Each line below is to be written out once more, precisely as given.

----

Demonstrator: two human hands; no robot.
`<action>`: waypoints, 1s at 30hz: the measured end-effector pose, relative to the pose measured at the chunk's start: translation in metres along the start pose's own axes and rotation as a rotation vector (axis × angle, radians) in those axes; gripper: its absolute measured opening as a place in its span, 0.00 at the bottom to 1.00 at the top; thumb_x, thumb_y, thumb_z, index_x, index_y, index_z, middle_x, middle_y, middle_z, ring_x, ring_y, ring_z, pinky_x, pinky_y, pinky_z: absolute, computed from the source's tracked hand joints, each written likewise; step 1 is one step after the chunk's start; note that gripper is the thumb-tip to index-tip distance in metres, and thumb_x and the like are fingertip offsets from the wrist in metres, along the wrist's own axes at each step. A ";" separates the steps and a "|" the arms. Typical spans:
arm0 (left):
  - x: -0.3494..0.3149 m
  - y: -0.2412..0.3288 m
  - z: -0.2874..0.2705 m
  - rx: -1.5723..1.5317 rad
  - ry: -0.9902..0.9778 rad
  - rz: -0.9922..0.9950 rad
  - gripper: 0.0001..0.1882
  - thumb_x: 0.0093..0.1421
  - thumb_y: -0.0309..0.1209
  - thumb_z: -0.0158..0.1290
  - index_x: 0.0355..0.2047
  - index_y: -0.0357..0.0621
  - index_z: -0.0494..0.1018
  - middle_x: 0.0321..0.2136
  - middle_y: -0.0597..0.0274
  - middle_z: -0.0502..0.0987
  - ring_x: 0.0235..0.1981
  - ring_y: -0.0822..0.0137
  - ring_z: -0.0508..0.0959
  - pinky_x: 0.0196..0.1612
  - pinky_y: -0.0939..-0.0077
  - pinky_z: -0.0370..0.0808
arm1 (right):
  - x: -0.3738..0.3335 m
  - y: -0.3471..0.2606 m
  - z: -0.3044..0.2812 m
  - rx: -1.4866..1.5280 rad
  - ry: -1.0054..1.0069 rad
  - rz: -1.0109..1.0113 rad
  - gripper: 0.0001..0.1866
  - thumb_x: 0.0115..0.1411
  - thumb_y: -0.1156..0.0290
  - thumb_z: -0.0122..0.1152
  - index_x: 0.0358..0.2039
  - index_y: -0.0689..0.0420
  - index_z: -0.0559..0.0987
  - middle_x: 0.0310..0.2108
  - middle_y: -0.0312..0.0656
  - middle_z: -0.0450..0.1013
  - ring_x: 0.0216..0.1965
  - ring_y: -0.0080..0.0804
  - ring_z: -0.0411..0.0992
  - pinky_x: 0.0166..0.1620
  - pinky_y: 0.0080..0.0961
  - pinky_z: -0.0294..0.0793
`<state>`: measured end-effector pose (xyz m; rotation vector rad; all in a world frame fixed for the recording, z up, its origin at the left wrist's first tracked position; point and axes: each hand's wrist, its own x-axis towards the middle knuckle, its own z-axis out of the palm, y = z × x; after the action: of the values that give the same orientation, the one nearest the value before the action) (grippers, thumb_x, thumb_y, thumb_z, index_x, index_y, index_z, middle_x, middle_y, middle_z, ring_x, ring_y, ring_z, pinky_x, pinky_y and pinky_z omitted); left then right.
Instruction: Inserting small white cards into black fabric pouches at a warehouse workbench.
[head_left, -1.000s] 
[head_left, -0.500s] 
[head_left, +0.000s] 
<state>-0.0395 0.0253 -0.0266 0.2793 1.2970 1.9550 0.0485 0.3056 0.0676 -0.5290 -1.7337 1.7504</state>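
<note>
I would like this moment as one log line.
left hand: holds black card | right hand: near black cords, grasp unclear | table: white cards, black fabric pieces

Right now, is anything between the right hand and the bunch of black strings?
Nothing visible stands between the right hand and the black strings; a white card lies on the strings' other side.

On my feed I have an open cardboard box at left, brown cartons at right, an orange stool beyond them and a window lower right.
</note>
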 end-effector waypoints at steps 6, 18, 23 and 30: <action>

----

## Your solution
Demonstrator: two human hands; no robot.
`<action>`: waypoints, 1s at 30hz: the measured end-effector pose, relative to the pose measured at the chunk's start: translation in metres along the start pose's own axes and rotation as a rotation vector (axis × angle, radians) in those axes; gripper: its absolute measured opening as a place in its span, 0.00 at the bottom to 1.00 at the top; thumb_x, thumb_y, thumb_z, index_x, index_y, index_z, middle_x, middle_y, middle_z, ring_x, ring_y, ring_z, pinky_x, pinky_y, pinky_z: absolute, computed from the source's tracked hand joints, each written likewise; step 1 is one step after the chunk's start; note that gripper is the thumb-tip to index-tip distance in metres, and thumb_x and the like are fingertip offsets from the wrist in metres, along the wrist's own axes at each step. A ";" separates the steps and a "|" the arms. Typical spans:
arm0 (left):
  - x: -0.3494..0.3149 m
  - y: -0.2412..0.3288 m
  - z: -0.2874..0.2705 m
  - rx: -1.5723..1.5317 rad
  - ry: -0.9902..0.9778 rad
  - rz: -0.9922..0.9950 rad
  - gripper: 0.0001..0.1882
  - thumb_x: 0.0093..0.1421
  - thumb_y: -0.0309..0.1209
  - thumb_z: -0.0158..0.1290
  - index_x: 0.0355..0.2047
  - index_y: -0.0357..0.0621
  - index_z: -0.0494..0.1018
  - middle_x: 0.0321..0.2136
  - middle_y: -0.0597..0.0274
  - middle_z: -0.0502..0.0987
  - ring_x: 0.0235..0.1981
  - ring_y: -0.0822..0.0137
  - ring_z: -0.0508..0.0959
  - pinky_x: 0.0196..0.1612
  - pinky_y: -0.0939..-0.0077
  - pinky_z: -0.0370..0.0808
arm1 (right):
  - x: -0.3738..0.3335 m
  - y: -0.3471..0.2606 m
  - z: -0.3044..0.2812 m
  - rx: -1.4866..1.5280 rad
  - ry: -1.0054..1.0069 rad
  - rz: -1.0109..1.0113 rad
  - gripper: 0.0001..0.1866
  - thumb_x: 0.0115..0.1411
  - thumb_y: -0.1156..0.0290
  - thumb_z: -0.0122..0.1152
  - index_x: 0.0358..0.2039
  - index_y: -0.0689..0.0420
  - index_z: -0.0559..0.0987
  - middle_x: 0.0310..0.2108
  - middle_y: -0.0312..0.0656
  - middle_z: -0.0450..0.1013
  - ring_x: 0.0216..0.1965
  - ring_y: -0.0080..0.0804
  - ring_z: -0.0411..0.0992
  - pinky_x: 0.0166..0.1620
  - pinky_y: 0.0080..0.0961
  - pinky_z: -0.0294..0.0793
`<state>`: measured end-effector pose (xyz m; rotation vector rad; all in a world frame fixed for the recording, z up, its origin at the left wrist's first tracked position; point and axes: each hand's wrist, its own x-axis towards the middle knuckle, its own z-axis out of the palm, y = z × x; after the action: of the values that give the same orientation, the one nearest the value before the action) (grippers, thumb_x, thumb_y, thumb_z, index_x, index_y, index_z, middle_x, middle_y, middle_z, ring_x, ring_y, ring_z, pinky_x, pinky_y and pinky_z omitted); left then right.
Instruction: Inserting small white cards into black fabric pouches at a warehouse workbench.
[head_left, -1.000s] 
[head_left, -0.500s] 
[head_left, +0.000s] 
<state>-0.0395 0.0253 -0.0266 0.2793 1.2970 1.9550 0.0485 0.3056 0.0676 -0.5290 -1.7337 1.7504</state>
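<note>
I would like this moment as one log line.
left hand: holds black card | right hand: near black cords, grasp unclear | table: white cards, black fabric pieces

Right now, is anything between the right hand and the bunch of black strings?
Nothing visible stands between the right hand and the black strings; a white card lies on the strings' other side.

On my feed I have an open cardboard box at left, brown cartons at right, an orange stool beyond them and a window lower right.
</note>
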 end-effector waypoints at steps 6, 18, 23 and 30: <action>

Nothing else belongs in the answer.